Most systems I know of use a direct % of games where the winner was predicted by rating (1 for stronger wins, 0 for weaker wins, and take an average), but I have seen use of Root Mean Square as a measure, either one should work. (personally I prefer the RMS system)

Getting more varied data sets would also be reasonable, especially since we’re talking an entire server of players here.

I used the opponent ratings as provided by OGS (no recalculation of their rating history).
I only recalculated my rating history with OGS like Glicko2 (again with opponent ratings provided by OGS).

rms is calculated over (outcome - win_probability)
direct % as 1 - Σ(outcome XOR player_rating > opponent_rating) / number_of_games
(outcome = 1 if player win, and outcome = 0 if opponent_win

Prediction quality of my rating history: (rms: lower is better, direct %: bigger is better)
Player id: 449941
Games: 978

algorithm rms direct %
OGS 0.4645 64.93%
Glicko2 0.4637 65.95%

There is no difference in predictability.

To get the right values for Glicko2, I would have to recalculate the histories for the whole player base. At the moment I’m not able to do that (rating history gets cropped to max 5000 games).

EDIT: Forgot to adjust ratings for handicap games in the calculation of the direct %. Now both are slightly higher.

Idk about that, 1% increased accuracy seems to be a lot as far as rating systems are concerned…

But yeah, a more in-depth study would be required before making any conclusions.

Turn to page 7.

He is right about it not being significant, though.

From a chi-square goodness of fit test (with OGS predictions being the expected values), the p value is 0.642182, which is very far from significant. Needs more testing before we can reach any conclusions.

p-values are close to useless, it’s more useful to calculate the effect size. :stuck_out_tongue:

P-values are necessary for any type of statistical research unless you want to fall into the gambler’s fallacy. Calculating past effect size is not quite the same as preparing for future data which can and will differ from past data.

This is why we need more research/data before we make any conclusions on the matter, since the 1% increase is suggestive, but not significant enough to be granted as fact.

p-values offer the probability of observing a given set of data (assuming…), effect sizes allow us to compare results of several studies. I wrote a whole chapter on this, hence my bias towards effect sizes. :slight_smile:

You could have a tiny effect even if you had a spectacularly low p, simply due to having a high N (or many, in the worst case even unadjusted-for comparisons… hello fMRI data).

I’m not sure how you can get a good measure of significance from that alone, though…

I’m not sure how to get a reliable measure of value either. Both (ogs and glicko2 predictions) share the same opponent_ratings. Therefor both values share to some extend the ogs-reliability.

I’m not sure how much one should trust even statistical significant results.

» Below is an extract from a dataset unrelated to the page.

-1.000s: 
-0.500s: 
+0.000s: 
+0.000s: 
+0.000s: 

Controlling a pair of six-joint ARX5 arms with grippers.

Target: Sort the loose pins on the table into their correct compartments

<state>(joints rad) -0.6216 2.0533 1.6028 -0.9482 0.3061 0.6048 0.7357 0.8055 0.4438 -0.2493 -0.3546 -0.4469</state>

Well, it is pretty much guaranteed that we want to continue investigation, but the question of how we should measure the success of our experiment is of undoubted importance

Significance is about (i’m paraphrasing for dramatic effect, this is not the definition) “We’re this confident what we saw isn’t just due to us having sampled just the right data by accident.” Effect size tells you “Maybe it was by accident, but the difference between x and y is this big”.

You could try recalculating glicko for the player in question and his immediate opponents (if you have time, then for opponents of opponents and so on) and see whether it changes anything. It’d still be relying on OGS calculations but in lesser degree.

That would be a shorter test (than the whole OGS database), we could see if the increase in accuracy still holds, and see if there’s a higher significance in that, or see if we need to investigate even deeper.